__ABOUT THIS EXERCISE__:
Which lines below hold the word "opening"? Copy all of them.
_ _ _ _
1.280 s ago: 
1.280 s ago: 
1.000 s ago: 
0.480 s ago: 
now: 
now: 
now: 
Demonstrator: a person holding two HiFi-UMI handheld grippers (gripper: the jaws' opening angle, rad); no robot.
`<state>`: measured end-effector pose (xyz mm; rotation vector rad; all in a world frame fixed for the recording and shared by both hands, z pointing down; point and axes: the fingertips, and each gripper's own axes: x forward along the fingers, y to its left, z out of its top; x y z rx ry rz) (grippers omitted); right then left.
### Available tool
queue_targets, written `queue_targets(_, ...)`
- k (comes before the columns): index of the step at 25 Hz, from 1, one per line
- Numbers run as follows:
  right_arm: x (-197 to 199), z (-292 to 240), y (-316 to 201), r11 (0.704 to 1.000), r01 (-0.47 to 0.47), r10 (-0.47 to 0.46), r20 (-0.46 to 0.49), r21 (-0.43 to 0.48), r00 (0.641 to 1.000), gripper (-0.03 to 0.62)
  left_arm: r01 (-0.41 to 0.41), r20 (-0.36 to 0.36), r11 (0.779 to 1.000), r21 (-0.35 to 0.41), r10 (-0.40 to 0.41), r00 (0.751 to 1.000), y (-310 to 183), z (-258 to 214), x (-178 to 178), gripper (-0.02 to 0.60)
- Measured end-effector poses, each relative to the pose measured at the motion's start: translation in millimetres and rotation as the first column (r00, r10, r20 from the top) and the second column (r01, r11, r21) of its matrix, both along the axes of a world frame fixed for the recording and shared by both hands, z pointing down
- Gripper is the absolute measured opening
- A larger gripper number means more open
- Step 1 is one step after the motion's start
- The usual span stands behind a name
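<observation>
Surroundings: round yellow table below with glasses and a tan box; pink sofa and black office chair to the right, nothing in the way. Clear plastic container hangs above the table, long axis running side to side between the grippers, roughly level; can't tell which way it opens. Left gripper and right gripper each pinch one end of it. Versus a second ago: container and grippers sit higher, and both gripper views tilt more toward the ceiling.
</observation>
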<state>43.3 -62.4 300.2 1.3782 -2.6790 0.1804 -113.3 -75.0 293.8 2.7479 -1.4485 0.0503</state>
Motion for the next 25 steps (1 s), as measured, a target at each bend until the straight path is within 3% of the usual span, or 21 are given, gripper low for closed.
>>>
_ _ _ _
__ANSWER TO THIS EXERCISE__:
Demonstrator: a person holding two HiFi-UMI handheld grippers (gripper: the jaws' opening angle, rad); no robot.
- Gripper is the absolute measured opening

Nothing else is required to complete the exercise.